### TASK REQUIREMENTS
Below this line is the material. Write out only its lines from the one containing "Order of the" through the one containing "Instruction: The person", both kept, exactly.

### DATASET CONTENT
= = = =
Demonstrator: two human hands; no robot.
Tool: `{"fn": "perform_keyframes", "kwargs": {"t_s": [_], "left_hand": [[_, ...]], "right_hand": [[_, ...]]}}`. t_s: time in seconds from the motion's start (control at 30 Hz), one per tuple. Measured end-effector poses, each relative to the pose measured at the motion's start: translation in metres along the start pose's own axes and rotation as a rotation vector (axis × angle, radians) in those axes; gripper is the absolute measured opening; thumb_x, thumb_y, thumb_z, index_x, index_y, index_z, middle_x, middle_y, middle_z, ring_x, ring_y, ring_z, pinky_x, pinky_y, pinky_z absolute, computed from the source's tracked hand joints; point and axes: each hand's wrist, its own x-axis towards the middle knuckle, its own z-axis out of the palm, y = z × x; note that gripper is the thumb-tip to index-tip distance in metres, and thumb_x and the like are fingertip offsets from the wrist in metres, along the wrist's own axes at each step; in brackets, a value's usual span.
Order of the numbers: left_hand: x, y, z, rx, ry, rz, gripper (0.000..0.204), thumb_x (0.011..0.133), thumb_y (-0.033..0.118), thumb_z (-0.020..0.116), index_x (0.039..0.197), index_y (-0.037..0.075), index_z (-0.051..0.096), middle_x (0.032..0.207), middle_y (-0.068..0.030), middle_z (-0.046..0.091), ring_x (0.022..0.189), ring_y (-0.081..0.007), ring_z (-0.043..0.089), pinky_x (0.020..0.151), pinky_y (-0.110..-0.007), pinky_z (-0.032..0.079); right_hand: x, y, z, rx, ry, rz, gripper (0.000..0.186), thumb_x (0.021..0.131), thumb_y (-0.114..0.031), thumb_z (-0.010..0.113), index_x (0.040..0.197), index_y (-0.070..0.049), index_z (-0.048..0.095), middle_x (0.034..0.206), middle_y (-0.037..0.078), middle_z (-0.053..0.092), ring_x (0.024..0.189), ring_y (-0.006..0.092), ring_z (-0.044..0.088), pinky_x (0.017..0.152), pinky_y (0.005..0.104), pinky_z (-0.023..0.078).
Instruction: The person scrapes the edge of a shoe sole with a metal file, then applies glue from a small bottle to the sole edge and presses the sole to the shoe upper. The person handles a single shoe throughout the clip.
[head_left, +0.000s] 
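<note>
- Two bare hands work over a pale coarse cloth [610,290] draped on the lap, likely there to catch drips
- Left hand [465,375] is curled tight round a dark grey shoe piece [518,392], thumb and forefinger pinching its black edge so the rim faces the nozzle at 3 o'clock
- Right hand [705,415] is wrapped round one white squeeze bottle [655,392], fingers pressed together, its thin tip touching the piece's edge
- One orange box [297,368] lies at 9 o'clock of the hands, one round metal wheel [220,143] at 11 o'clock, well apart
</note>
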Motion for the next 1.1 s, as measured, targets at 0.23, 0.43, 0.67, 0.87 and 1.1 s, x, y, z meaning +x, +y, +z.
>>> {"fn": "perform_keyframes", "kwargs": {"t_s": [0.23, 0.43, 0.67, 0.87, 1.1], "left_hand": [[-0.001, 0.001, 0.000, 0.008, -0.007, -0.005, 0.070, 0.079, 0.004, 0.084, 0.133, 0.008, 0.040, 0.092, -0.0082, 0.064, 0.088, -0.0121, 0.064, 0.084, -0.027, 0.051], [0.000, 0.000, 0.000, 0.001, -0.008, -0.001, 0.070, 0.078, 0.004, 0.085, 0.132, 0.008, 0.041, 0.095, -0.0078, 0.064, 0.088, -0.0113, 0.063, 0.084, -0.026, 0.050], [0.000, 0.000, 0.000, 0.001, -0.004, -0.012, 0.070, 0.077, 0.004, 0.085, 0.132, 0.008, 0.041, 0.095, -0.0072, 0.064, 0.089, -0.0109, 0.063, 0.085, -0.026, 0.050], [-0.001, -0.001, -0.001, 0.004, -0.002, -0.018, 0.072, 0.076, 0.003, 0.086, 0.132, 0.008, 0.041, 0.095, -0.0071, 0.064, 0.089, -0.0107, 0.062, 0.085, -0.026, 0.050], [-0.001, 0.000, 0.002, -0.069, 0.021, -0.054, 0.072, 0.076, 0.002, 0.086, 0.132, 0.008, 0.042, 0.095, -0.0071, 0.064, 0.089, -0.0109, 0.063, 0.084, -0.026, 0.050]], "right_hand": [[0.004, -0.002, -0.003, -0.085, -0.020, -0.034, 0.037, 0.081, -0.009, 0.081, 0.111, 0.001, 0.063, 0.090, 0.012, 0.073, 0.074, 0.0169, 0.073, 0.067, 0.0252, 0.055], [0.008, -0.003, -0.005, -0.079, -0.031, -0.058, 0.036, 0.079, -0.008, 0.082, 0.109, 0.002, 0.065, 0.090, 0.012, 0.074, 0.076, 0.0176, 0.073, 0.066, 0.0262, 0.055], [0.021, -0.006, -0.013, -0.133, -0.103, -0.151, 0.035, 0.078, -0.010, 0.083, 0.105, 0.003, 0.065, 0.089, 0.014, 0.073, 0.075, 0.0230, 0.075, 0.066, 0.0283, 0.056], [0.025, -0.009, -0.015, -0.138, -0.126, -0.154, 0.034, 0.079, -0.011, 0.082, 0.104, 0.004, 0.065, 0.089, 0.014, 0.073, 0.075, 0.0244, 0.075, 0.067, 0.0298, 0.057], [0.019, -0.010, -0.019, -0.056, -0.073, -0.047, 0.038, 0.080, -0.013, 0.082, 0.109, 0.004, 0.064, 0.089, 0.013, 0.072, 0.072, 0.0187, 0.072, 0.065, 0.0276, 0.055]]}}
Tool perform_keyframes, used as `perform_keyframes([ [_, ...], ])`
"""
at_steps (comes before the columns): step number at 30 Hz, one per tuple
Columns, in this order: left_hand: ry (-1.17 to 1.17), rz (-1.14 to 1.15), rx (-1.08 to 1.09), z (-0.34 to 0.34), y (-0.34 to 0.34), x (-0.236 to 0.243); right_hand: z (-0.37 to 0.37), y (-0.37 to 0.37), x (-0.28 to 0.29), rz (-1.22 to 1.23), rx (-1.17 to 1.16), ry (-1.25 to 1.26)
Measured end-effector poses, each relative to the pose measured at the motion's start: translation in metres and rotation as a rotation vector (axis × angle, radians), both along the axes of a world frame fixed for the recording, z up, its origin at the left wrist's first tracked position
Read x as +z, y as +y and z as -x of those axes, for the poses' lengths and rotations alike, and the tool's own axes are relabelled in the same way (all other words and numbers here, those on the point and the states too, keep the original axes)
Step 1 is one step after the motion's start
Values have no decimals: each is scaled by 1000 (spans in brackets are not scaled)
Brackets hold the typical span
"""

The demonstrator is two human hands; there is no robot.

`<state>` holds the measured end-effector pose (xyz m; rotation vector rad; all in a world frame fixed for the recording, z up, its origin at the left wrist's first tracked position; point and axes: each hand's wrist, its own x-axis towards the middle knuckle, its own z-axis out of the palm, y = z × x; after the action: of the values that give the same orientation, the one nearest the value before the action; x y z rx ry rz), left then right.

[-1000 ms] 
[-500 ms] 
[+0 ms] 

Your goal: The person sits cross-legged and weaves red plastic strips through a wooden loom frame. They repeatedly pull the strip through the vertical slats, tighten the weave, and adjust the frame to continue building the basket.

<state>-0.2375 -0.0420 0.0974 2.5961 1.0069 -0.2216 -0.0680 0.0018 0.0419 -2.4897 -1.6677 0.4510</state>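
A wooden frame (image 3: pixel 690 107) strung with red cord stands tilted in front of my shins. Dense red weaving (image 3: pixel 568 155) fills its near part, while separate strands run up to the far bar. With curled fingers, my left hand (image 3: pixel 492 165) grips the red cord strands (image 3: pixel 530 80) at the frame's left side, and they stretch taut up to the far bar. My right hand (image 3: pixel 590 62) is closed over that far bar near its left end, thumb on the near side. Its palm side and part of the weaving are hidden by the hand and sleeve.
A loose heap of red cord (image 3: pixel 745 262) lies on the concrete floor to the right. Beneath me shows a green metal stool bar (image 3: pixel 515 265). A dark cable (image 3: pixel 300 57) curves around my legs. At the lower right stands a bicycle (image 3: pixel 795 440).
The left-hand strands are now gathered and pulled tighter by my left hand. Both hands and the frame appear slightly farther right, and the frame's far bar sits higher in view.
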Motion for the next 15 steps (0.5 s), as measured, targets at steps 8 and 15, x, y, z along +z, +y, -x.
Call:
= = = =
### ANSWER BOX
Order of the numbers: left_hand: x, y, z, rx, ry, rz, gripper (0.000..0.204), thumb_x (0.011..0.133), thumb_y (-0.033..0.118), thumb_z (-0.020..0.116), index_x (0.039..0.197), index_y (-0.037..0.075), index_z (-0.051..0.096), middle_x (0.032..0.207), middle_y (-0.068..0.030), middle_z (-0.046..0.091), ring_x (0.022..0.189), ring_y (-0.081..0.007), ring_z (-0.043..0.089), pinky_x (0.020..0.151), pinky_y (-0.110..-0.007), pinky_z (-0.032..0.079); right_hand: x, y, z, rx, ry, rz, gripper (0.000..0.186), thumb_x (0.021..0.131), thumb_y (-0.114..0.031), thumb_z (-0.010..0.113), index_x (0.040..0.197), index_y (-0.070..0.049), index_z (-0.048..0.095), middle_x (0.034..0.206), middle_y (-0.037..0.078), middle_z (-0.053..0.092), ring_x (0.024..0.189), ring_y (-0.006..0.092), ring_z (-0.044..0.088), pinky_x (0.017..0.152), pinky_y (0.005..0.104), pinky_z (-0.023..0.078).
Instruction: The person scrapes the edge of a shoe sole with a metal file, then applies glue from a small bottle to the sole edge and presses the sole to the shoe upper. The person handles a single shoe throughout the clip.

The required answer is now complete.